§ PROBLEM
Each line of the data must reappear exactly in your answer, with no images included.

RECORDED DATA Block Start

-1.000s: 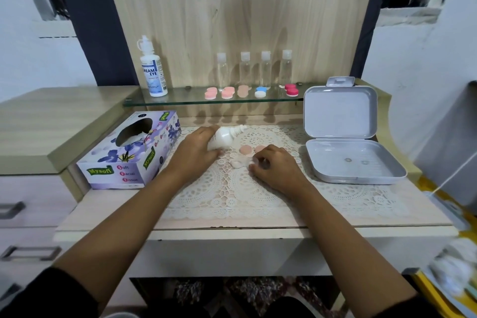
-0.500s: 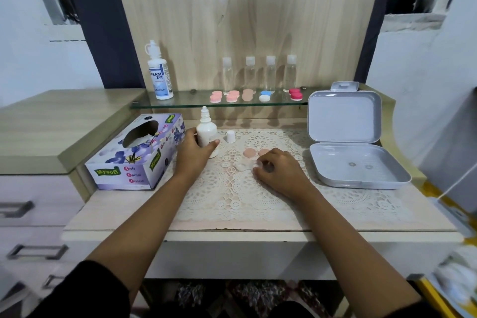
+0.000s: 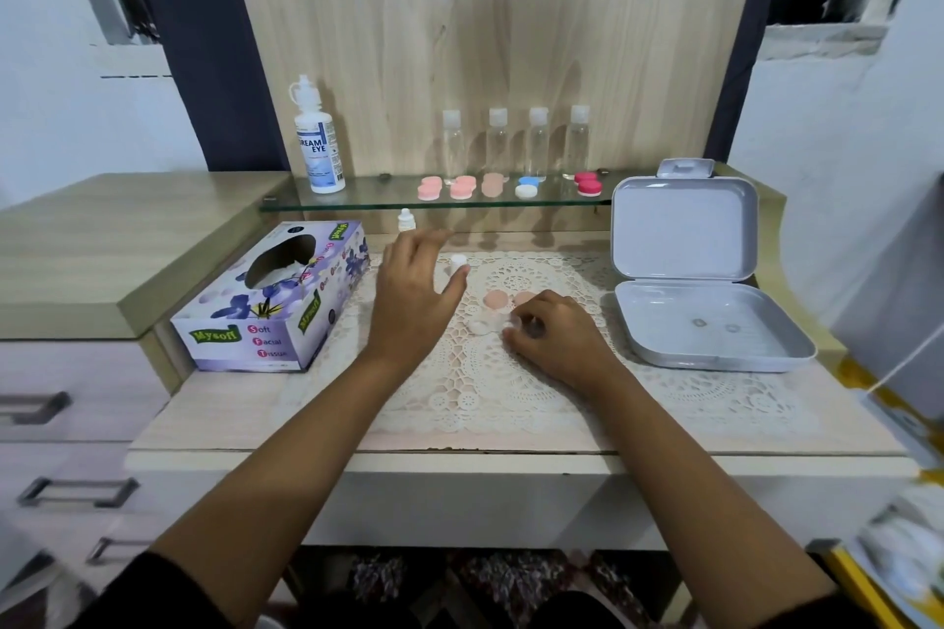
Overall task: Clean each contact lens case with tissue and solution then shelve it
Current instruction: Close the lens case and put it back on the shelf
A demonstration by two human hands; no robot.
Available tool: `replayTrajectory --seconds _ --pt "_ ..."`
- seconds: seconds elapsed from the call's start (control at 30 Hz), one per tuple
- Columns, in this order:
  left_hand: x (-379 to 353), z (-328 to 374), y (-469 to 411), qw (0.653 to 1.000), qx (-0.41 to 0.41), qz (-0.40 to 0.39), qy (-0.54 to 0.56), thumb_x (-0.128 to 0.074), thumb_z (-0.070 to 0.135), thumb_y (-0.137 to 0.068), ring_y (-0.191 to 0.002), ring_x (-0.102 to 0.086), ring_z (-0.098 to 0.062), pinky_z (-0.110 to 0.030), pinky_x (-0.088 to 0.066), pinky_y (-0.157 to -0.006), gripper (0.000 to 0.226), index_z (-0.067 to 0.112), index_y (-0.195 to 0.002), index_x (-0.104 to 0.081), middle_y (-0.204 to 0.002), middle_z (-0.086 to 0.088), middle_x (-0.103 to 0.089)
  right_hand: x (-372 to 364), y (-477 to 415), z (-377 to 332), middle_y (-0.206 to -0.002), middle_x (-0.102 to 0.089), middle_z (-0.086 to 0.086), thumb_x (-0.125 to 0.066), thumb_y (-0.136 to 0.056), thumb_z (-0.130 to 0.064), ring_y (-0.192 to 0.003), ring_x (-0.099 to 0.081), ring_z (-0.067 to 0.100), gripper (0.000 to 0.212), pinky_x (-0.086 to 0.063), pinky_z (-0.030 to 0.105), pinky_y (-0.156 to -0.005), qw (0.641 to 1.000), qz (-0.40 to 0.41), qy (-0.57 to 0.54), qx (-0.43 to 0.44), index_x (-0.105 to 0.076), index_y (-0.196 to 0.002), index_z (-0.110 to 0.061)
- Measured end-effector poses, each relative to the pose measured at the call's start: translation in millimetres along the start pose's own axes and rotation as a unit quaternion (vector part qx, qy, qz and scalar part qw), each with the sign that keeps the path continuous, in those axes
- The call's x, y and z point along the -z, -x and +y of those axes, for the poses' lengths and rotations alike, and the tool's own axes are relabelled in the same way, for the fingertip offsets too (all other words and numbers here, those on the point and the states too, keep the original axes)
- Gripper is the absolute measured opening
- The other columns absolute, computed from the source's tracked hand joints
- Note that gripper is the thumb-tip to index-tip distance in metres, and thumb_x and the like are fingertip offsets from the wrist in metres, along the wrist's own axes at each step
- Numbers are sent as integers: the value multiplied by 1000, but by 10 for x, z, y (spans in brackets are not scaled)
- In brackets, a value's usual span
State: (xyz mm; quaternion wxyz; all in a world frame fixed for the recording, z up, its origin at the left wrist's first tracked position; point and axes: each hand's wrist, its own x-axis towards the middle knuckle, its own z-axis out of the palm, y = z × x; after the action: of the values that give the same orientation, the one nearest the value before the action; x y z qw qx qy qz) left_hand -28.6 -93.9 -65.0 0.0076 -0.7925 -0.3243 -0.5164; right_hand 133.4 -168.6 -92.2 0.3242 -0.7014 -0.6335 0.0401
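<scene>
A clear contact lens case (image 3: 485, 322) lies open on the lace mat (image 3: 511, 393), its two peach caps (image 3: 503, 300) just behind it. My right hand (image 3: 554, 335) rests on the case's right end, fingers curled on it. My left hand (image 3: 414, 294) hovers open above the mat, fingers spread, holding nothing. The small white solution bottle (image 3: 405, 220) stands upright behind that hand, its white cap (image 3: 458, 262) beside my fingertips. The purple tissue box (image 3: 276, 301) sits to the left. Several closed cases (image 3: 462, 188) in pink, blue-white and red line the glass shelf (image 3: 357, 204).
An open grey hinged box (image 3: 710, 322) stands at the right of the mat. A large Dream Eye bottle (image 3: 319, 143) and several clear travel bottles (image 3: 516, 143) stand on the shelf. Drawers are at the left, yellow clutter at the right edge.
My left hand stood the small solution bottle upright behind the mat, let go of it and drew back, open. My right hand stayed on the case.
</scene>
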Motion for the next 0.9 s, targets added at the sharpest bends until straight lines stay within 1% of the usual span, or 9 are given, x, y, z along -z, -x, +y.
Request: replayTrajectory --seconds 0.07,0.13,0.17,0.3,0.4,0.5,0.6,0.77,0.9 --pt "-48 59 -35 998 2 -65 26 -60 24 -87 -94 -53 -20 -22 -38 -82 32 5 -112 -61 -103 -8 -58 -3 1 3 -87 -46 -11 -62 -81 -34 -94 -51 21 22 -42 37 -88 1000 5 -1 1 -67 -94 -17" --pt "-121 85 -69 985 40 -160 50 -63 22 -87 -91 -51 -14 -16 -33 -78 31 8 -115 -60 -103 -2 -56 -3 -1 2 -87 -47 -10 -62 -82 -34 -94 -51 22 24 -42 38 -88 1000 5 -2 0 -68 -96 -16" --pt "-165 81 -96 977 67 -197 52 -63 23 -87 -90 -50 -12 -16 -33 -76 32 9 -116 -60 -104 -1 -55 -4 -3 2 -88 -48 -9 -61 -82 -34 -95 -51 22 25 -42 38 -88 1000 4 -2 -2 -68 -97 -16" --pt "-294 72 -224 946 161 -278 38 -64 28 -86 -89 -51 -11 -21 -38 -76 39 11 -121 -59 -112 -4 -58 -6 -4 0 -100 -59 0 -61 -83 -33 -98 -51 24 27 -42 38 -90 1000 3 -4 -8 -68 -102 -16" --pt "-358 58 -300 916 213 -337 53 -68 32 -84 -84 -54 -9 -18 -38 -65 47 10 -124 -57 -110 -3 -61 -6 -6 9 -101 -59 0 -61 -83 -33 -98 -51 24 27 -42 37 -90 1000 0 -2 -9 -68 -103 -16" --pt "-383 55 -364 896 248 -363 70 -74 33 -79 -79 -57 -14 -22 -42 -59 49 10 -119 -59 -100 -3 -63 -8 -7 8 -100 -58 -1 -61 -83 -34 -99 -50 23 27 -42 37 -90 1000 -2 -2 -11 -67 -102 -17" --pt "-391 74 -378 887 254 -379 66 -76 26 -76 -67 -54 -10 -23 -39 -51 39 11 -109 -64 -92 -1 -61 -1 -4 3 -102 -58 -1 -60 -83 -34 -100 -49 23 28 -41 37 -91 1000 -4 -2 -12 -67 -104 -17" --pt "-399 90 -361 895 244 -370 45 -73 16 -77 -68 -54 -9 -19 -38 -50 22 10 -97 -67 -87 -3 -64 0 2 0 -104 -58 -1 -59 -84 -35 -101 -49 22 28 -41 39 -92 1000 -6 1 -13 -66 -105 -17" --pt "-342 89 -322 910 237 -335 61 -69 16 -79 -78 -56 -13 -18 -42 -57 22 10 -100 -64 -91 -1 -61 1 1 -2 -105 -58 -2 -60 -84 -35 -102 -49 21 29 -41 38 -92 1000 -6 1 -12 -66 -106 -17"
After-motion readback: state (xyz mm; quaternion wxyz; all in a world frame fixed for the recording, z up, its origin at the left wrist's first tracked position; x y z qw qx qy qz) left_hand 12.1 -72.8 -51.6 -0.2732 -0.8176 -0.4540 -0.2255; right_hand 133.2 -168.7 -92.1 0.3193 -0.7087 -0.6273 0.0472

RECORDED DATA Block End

§ TASK SOLUTION
-1.000s: 
-0.500s: 
+0.000s: 
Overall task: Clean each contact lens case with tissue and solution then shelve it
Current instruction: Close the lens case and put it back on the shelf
A demonstration by two human hands; no robot.
Available tool: `replayTrajectory --seconds _ --pt "_ ..."`
- seconds: seconds elapsed from the call's start (control at 30 Hz), one per tuple
- Columns, in this order:
  left_hand: x (-379 to 353), z (-328 to 374), y (-469 to 411), qw (0.653 to 1.000), qx (-0.41 to 0.41), qz (-0.40 to 0.39), qy (-0.54 to 0.56), thumb_x (-0.128 to 0.074), thumb_z (-0.070 to 0.135), thumb_y (-0.137 to 0.068), ring_y (-0.191 to 0.002), ring_x (-0.102 to 0.086), ring_z (-0.098 to 0.062), pinky_z (-0.110 to 0.030), pinky_x (-0.088 to 0.066), pinky_y (-0.157 to -0.006), gripper (0.000 to 0.226), index_z (-0.067 to 0.112), index_y (-0.195 to 0.002), index_x (-0.104 to 0.081), middle_y (-0.204 to 0.002), middle_z (-0.086 to 0.088), middle_x (-0.103 to 0.089)
  right_hand: x (-372 to 364), y (-477 to 415), z (-377 to 332), middle_y (-0.206 to -0.002), middle_x (-0.102 to 0.089), middle_z (-0.086 to 0.086), thumb_x (-0.125 to 0.066), thumb_y (-0.136 to 0.056), thumb_z (-0.130 to 0.064), ring_y (-0.192 to 0.003), ring_x (-0.099 to 0.081), ring_z (-0.067 to 0.100), gripper (0.000 to 0.212), pinky_x (-0.086 to 0.063), pinky_z (-0.030 to 0.105), pinky_y (-0.156 to -0.005), qw (0.641 to 1.000), qz (-0.40 to 0.41), qy (-0.57 to 0.54), qx (-0.43 to 0.44), index_x (-0.105 to 0.076), index_y (-0.196 to 0.002), index_z (-0.110 to 0.061)
- Measured end-effector poses, each relative to the pose measured at the call's start: translation in millimetres along the start pose's own axes and rotation as a unit quaternion (vector part qx, qy, qz and scalar part qw), each with the sign that keeps the path continuous, in those axes
- The call's x, y and z point along the -z, -x and +y of those axes, for the poses' lengths and rotations alike, and the tool's own axes are relabelled in the same way, for the fingertip offsets too (all other words and numbers here, those on the point and the states too, keep the original axes)
- Gripper is the absolute measured opening
- The other columns absolute, computed from the source's tracked hand joints
- Note that gripper is the thumb-tip to index-tip distance in metres, and thumb_x and the like are fingertip offsets from the wrist in metres, along the wrist's own axes at each step
- Numbers are sent as integers: the value multiplied by 1000, but by 10 for x, z, y (spans in brackets are not scaled)
- In brackets, a value's usual span
State: (xyz mm; quaternion wxyz; all in a world frame fixed for the recording, z up, its origin at the left wrist's first tracked position; point and axes: each hand's wrist, its own x-axis towards the middle knuckle, its own z-axis out of the palm, y = z × x; after the action: of the values that give the same orientation, the one nearest the value before the action; x y z qw qx qy qz) left_hand -28.6 -93.9 -65.0 0.0076 -0.7925 -0.3243 -0.5164; right_hand 133.4 -168.6 -92.2 0.3242 -0.7014 -0.6335 0.0401
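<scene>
A clear contact lens case (image 3: 485, 322) lies open on the lace mat (image 3: 511, 393), its two peach caps (image 3: 503, 300) just behind it. My right hand (image 3: 554, 335) rests on the case's right end, fingers curled on it. My left hand (image 3: 414, 294) hovers open above the mat, fingers spread, holding nothing. The small white solution bottle (image 3: 405, 220) stands upright behind that hand, its white cap (image 3: 458, 262) beside my fingertips. The purple tissue box (image 3: 276, 301) sits to the left. Several closed cases (image 3: 462, 188) in pink, blue-white and red line the glass shelf (image 3: 357, 204).
An open grey hinged box (image 3: 710, 322) stands at the right of the mat. A large Dream Eye bottle (image 3: 319, 143) and several clear travel bottles (image 3: 516, 143) stand on the shelf. Drawers are at the left, yellow clutter at the right edge.
My left hand stood the small solution bottle upright behind the mat, let go of it and drew back, open. My right hand stayed on the case.
</scene>
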Motion for the next 0.9 s, targets added at the sharpest bends until straight lines stay within 1% of the usual span, or 9 are given, x, y, z along -z, -x, +y.
Request: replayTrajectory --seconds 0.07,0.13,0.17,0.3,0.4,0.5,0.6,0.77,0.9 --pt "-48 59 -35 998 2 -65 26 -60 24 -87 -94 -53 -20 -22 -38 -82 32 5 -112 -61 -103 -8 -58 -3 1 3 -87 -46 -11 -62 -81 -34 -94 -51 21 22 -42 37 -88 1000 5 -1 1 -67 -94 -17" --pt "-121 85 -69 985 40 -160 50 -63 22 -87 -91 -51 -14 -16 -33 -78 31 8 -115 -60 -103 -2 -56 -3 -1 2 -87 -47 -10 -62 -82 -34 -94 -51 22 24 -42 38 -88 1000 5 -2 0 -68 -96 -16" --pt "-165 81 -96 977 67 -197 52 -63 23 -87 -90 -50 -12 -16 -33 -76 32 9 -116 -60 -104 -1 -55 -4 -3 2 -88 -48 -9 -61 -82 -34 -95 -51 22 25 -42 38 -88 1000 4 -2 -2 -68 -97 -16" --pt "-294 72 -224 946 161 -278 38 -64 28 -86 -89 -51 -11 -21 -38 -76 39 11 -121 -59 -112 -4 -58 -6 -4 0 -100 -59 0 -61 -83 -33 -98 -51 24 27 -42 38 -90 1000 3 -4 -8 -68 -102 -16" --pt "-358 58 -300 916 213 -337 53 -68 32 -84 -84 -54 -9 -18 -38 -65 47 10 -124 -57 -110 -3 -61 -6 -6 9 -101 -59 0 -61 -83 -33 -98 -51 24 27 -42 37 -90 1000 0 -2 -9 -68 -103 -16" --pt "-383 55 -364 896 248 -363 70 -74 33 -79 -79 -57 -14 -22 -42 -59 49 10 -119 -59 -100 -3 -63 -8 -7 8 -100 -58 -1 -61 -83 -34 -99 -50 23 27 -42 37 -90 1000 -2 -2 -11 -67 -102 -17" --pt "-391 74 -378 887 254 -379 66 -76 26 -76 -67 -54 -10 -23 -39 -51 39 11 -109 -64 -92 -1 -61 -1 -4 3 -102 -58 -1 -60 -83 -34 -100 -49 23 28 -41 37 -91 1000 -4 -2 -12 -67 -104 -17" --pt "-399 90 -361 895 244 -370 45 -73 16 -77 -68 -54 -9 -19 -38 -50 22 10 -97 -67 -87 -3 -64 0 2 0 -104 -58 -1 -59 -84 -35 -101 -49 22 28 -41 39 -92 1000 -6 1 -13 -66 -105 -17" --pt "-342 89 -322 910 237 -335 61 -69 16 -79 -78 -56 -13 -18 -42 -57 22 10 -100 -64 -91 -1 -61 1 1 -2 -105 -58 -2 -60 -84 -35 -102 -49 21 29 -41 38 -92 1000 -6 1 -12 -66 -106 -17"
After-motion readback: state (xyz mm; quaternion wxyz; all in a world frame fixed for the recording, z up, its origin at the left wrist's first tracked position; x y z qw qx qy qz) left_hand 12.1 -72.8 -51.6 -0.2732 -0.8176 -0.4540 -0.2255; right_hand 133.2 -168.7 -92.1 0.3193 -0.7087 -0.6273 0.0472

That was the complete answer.